No hay nada parecido a la sensación de una patada en los huevos. Uno está tan tranquilo, ocupándose de lo suyo – tal vez recitando un piropo o descansando la vista en el escote (porque un escote es justamente para eso, para descansar la vista del ajetreo citadino y de tanta polución visual que aqueja en especial a los nobles caballeros) que alguna impúdica delineó sobre sus tetas para incitar las rabietas de tanto moralista callejero –, cuando de repente, ¡rájale!, un empeine o una rodilla traicionera viene a perturbar el orden del cosmos, como un asteroide colisionando contra algún pacífico planeta sacándolo de su orbita habitual. Y es que los huevos – o testículos, como les dicen los letrados y la gente que no soporta las analogías avícolas – se encuentran en órbita, girando en pequeños círculos sobre su eje escrotal o simplemente descansando entre las colinas ingladas siempre uno por encima del otro – generalmente es el izquierdo el que, con su natural disidencia, se encuentra relativamente más alejado del perineo -, pero siempre en un orbitar constante que no debe ser perturbado so pena de uno de los dolores más terribles de que el hombre es capaz – nótese Hombre y no Mujer, y esto sencillamente por un machismo explícito de nuestro creador.

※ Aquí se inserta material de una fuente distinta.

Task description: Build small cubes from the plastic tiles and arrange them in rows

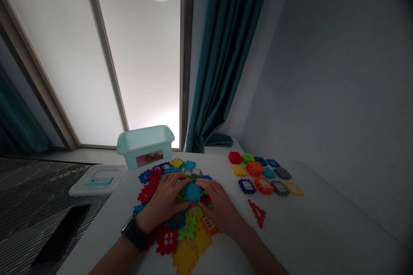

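A light-blue square interlocking tile [193, 192] with notched edges lies between my two hands, above a heap of mixed tiles. My left hand [169, 195], with a dark watch at its wrist, has its thumb and fingers curved at the tile's left side. At its right side my right hand [217, 202] is curved the same way, fingertips at the upper corner. Beneath and around my hands spread several coloured tiles, among them a red window tile [168, 240], a green tile [189, 226], a yellow tile [185, 258] and an orange window tile [209, 224]. My palms hide part of the heap.
Sorted stacks of tiles, such as an orange stack [254, 169] and a purple window stack [247, 186], stand on the white table [306, 223] at right, near a red triangular piece [257, 213]. A mint bin [146, 144], its lid [97, 179] and a black phone [61, 235] are left.
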`<state>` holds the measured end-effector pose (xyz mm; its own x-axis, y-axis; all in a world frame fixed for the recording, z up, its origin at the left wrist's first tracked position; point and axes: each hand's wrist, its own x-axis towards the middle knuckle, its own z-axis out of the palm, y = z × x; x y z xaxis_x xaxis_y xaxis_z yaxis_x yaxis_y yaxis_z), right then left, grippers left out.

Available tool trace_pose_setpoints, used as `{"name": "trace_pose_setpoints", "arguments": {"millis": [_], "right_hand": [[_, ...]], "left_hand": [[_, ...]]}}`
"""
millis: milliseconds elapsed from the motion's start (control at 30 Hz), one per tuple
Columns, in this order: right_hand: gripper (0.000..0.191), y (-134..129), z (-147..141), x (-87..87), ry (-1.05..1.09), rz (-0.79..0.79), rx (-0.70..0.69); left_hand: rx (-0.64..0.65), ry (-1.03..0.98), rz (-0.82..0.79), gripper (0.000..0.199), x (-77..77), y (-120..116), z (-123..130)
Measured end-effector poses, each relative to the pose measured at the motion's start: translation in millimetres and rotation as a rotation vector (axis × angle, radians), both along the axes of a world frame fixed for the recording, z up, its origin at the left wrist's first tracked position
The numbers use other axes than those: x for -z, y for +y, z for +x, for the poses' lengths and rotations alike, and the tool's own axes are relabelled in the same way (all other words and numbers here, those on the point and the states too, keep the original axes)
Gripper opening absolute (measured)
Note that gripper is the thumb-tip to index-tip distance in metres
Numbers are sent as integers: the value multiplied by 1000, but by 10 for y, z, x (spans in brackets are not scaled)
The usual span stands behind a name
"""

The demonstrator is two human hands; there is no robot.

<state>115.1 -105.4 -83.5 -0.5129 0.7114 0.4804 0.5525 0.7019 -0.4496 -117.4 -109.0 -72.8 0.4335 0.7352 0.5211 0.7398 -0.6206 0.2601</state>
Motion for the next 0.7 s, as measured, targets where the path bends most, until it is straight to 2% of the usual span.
{"name": "trace_pose_setpoints", "arguments": {"millis": [300, 500, 700], "right_hand": [[48, 30, 122, -47, 33, -158, 19], [48, 42, 117, -26, 35, -168, -26], [36, 93, 143, -5, 30, -164, -19]], "left_hand": [[16, -16, -13, 54, 1, 5, -33], [20, 2, -2, 55, 28, 3, -24], [25, 25, -5, 56, 36, 4, -11]]}}
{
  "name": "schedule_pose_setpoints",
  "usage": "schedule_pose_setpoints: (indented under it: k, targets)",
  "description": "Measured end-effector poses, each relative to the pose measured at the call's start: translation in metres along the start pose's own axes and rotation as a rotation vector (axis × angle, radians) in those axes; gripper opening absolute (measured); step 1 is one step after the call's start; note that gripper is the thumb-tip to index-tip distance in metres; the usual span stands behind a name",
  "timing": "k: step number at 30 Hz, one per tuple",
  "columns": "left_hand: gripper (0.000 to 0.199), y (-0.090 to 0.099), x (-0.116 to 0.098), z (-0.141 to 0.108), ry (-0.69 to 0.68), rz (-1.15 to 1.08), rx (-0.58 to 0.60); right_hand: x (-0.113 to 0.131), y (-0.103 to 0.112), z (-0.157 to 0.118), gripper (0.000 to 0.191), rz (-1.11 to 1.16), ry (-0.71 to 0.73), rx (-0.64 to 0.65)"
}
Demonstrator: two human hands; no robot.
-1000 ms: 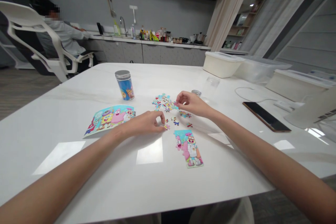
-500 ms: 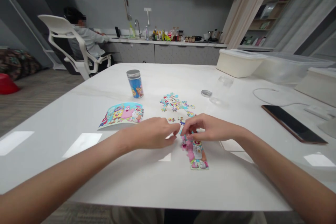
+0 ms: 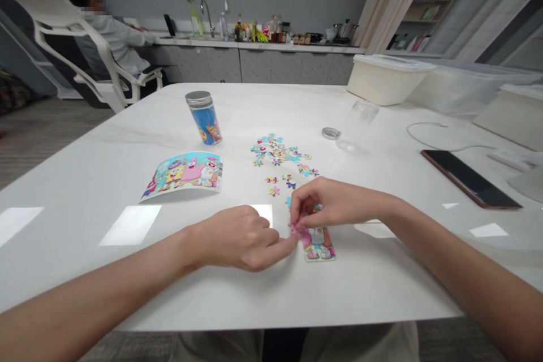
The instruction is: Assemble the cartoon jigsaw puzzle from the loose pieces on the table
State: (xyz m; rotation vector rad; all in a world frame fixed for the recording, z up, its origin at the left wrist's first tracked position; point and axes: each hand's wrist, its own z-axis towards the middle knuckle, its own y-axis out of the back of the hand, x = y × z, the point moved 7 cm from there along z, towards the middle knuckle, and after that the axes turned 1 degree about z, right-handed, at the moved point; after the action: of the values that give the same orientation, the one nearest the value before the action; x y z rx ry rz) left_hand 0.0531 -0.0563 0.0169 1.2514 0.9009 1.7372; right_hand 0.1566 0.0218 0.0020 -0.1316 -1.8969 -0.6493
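Observation:
A partly joined puzzle [image 3: 320, 245] lies near the table's front edge. My right hand [image 3: 311, 206] is over its upper part, thumb and fingertips pinched on a pink puzzle piece [image 3: 300, 228]. From the left, my left hand [image 3: 250, 240] reaches the puzzle's left edge; its index finger points at the pink piece and its other fingers are curled in, with nothing seen in them. Loose pieces [image 3: 278, 153] are heaped beyond the hands, and a few [image 3: 274, 190] lie closer. A curved picture sheet [image 3: 184, 174] is at the left.
A blue jar with a metal lid [image 3: 205, 119] stands behind the sheet. On the right are a loose lid [image 3: 331, 133], a clear jar [image 3: 360, 121], a phone [image 3: 469, 178], a cable and storage boxes [image 3: 388, 79]. A person [image 3: 112, 39] sits at the back left.
My left hand has moved right and its index finger now meets the puzzle's edge. My right hand has closed in on the pink piece. The view has tilted down a little.

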Motion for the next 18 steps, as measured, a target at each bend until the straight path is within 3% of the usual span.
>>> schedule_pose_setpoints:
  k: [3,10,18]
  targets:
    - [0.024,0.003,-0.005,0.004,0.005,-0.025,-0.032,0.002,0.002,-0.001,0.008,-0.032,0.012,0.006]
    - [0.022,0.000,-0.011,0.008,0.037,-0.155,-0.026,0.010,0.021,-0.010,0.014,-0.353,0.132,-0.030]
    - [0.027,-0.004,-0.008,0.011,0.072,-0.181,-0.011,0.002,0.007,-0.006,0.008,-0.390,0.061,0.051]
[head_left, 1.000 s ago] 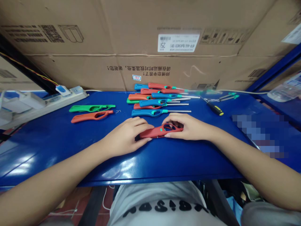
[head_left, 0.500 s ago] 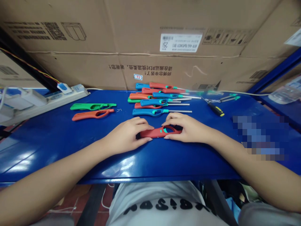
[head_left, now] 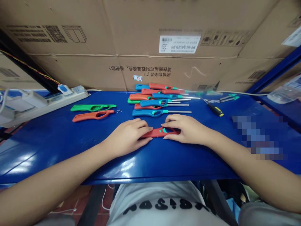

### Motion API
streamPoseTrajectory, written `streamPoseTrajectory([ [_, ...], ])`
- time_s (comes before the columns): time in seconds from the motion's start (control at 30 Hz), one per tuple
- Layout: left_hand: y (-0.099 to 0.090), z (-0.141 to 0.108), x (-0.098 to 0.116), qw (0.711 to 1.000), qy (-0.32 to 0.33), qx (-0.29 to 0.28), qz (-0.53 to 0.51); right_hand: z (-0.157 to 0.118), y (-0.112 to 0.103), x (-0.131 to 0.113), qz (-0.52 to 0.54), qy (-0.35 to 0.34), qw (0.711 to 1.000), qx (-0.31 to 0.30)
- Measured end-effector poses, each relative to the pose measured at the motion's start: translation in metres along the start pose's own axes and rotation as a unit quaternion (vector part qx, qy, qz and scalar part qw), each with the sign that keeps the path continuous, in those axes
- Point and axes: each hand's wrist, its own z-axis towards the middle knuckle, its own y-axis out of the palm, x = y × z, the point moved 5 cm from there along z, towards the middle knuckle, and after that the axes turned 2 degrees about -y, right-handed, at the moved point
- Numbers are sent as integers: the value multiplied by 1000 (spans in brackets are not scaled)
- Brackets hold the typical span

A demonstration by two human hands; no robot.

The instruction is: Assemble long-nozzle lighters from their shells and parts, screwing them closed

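A red lighter [head_left: 156, 132] with a green trigger lies level on the blue table, between my two hands. My left hand [head_left: 131, 135] is closed around its handle end, thumb on the near side and fingers on the far side. Around the trigger-loop end, my right hand [head_left: 185, 128] is closed in the same way. The lighter's right tip is hidden by the right hand. Just beyond my hands lies a blue lighter [head_left: 143, 113] with a metal tube, at the front of a pile of several red, blue, orange and green lighters.
Left of the pile are a green lighter shell [head_left: 90, 108], an orange lighter shell [head_left: 91, 116] and a small bent wire [head_left: 119, 111]. A screwdriver [head_left: 215, 110] lies at the right. A power strip [head_left: 54, 100] runs along the left; a cardboard box [head_left: 131, 40] stands behind.
Both hands keep their grip on the red lighter. It has shifted only very slightly, and the view has tilted a little.
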Motion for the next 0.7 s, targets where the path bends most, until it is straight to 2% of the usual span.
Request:
streamPoseTrajectory([
  [0.1, 3, -1, 3, 998, 21, 6, 60, 0, 1, -4, -67, -23, 997, -10],
  [0.27, 3, 1, -5, 998, 2, 7, -63, -1, -1, -2, -52, -55, 997, -4],
  [0.43, 1, 3, -3, 988, -6, 18, -151, -2, -4, -3, -39, -21, 999, 26],
  [0.7, -2, 3, -11, 988, -48, 20, -144, -3, -13, 6, -5, 17, 1000, 24],
])
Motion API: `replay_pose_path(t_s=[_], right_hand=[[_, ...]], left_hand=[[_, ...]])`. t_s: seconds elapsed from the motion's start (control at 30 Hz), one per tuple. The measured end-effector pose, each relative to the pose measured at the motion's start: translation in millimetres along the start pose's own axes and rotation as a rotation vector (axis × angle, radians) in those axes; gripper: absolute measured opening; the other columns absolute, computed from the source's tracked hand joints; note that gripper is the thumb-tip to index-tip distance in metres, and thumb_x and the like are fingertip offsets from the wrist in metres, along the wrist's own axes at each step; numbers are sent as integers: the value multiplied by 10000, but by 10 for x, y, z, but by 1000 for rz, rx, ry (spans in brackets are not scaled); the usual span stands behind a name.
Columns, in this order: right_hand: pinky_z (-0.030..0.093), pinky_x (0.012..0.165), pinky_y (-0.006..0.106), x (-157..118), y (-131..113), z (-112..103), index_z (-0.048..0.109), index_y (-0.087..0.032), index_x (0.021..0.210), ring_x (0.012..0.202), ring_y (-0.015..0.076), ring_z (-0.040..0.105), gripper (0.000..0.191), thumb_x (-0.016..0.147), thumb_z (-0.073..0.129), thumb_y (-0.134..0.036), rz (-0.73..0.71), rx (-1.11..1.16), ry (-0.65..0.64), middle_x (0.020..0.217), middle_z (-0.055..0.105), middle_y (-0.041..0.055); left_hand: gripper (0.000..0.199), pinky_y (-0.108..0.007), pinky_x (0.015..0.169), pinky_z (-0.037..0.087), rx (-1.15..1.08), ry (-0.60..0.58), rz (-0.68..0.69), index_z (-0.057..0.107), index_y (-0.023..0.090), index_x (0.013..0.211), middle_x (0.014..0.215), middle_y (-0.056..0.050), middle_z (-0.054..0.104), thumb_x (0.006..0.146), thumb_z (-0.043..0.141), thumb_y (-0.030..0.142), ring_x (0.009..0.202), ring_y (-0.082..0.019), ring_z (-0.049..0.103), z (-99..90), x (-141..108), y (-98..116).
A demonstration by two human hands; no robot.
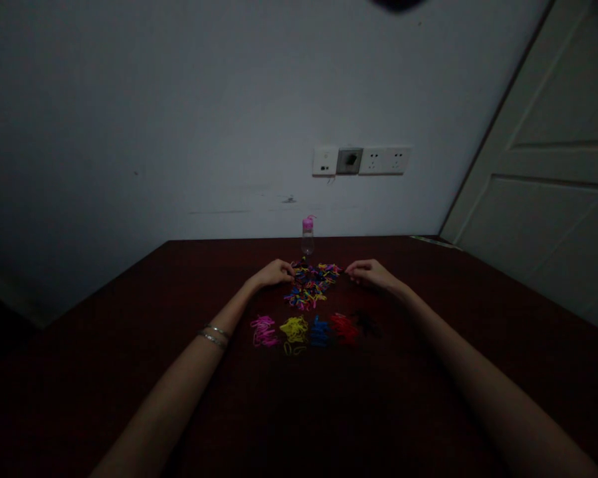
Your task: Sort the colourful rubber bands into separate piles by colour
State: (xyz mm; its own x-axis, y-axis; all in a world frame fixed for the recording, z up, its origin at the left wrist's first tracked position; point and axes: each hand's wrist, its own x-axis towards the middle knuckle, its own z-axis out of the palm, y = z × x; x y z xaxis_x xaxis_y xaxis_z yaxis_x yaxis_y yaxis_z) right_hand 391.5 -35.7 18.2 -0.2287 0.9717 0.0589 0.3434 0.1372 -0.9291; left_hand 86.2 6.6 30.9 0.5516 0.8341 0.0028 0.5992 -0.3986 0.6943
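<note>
- Looking down at the dark red counter (pixel 204 265), we had a mixed heap (pixel 309 287) of small coloured loops right there between the two hands!
- Over on the left, we saw the left hand (pixel 274 273) at the heap's edge, its fingers (pixel 288 268) curled in towards the loops; how far open they were, or whether they had hold of one, we couldn't tell.
- Across on the right, we found the right hand (pixel 371 272) just beside the heap, thumb and forefinger tips drawn close; in that gloom we couldn't tell whether there was a gap or anything caught in it.
- Nearer to us, what a line-up, left to right: pink pile (pixel 264 331), yellow pile (pixel 294 328), blue pile (pixel 319 331), red pile (pixel 344 328), dark pile (pixel 366 323)!
- We spotted a few yellow loops (pixel 299 350) just in front of the yellow pile.
- Behind the heap, we had a clear bottle (pixel 307 243) upright, pink cap (pixel 307 224) on top.
- Up on the pale wall (pixel 204 119), we picked out a row of sockets (pixel 373 160).
- And bracelets (pixel 214 335), we noted, circled the left forearm!
</note>
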Motion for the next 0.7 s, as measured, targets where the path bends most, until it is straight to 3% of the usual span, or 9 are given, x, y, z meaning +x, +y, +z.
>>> replay_pose_path(t_s=[0.27,0.7], right_hand=[[320,422,188,-27,5,-18,617,-149,785,535,97,502,194,649,562,-276,33,-49,7,640,589,28],[334,414,184,9,66,-34,622,-144,807,533,96,514,198,667,555,-268,30,-80,-10,648,604,31]], left_hand=[[237,-196,470,269,3,34,14,632,96,723,508,39,455,615,602,305,484,-75,381,5,41,-107],[338,-207,485,294,15,50,6,636,102,706,552,12,523,596,637,421,516,-92,429,0,81,-212]])
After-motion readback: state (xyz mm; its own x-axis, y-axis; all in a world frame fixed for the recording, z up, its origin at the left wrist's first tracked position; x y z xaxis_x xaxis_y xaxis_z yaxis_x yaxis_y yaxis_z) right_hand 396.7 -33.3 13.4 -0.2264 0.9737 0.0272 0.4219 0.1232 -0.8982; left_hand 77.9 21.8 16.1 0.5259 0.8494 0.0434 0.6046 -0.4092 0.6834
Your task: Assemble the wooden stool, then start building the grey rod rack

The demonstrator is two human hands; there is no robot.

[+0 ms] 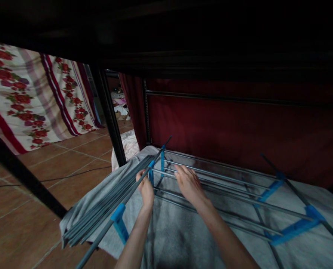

Cuando el choque resulta inminente, hay un pequeño instante en el que pareciera que no pasó absolutamente nada, un instante en el que uno dice “ah caray, esto ni lo sentí”, mientras que los huevos dicen “ya valió verga”, dando lugar a un doblamiento espinal en el que el cuerpo se transforma en un ángulo agudo – cada vez más agudo como agudo va siendo el dolor. Así, el empeine o la rodilla – o incluso puede ser algo tan insignificante como un ligero rozón de los dedos de la mano al dejarlos caer para tomar el jabón o el shampoo mientras uno se ducha (mejor conocido como el pericazo involuntario) – se han insertado violentamente en la cavidad pélvica violando la inviolable ley de la impenetrabilidad de la materia – pues en ese instante pareciera que el huevo izquierdo y el huevo derecho han ocupado al mismo tiempo el mismo espacio, a saber, la garganta – y dando lugar a un dolor que se ramifica por toda la parte baja de la pelvis, pasando por los intestinos y llegando al estómago en un calambre que no hace sino arrugar el asterisco más de lo que ya está arrugado. El aliento se pierde, la respiración se dificulta, la vista se nubla y uno no puede sino concentrarse en ese dolor, vivir ese dolor… uno se vuelve el dolor mismo.
Lo más común es terminar de rodillas o en posición fetal agarrándose – o más bien apretujándose – el paquete en un vano intento de controlar la agonía. Pero la agonía no puede ser controlada y lo único que uno puede hacer es dejar que el dolor pase, poco a poco, y la conciencia se reestablezca mientras se yace en el piso como un buda caído meditando sobre el dolor de tener los cojones destrozados.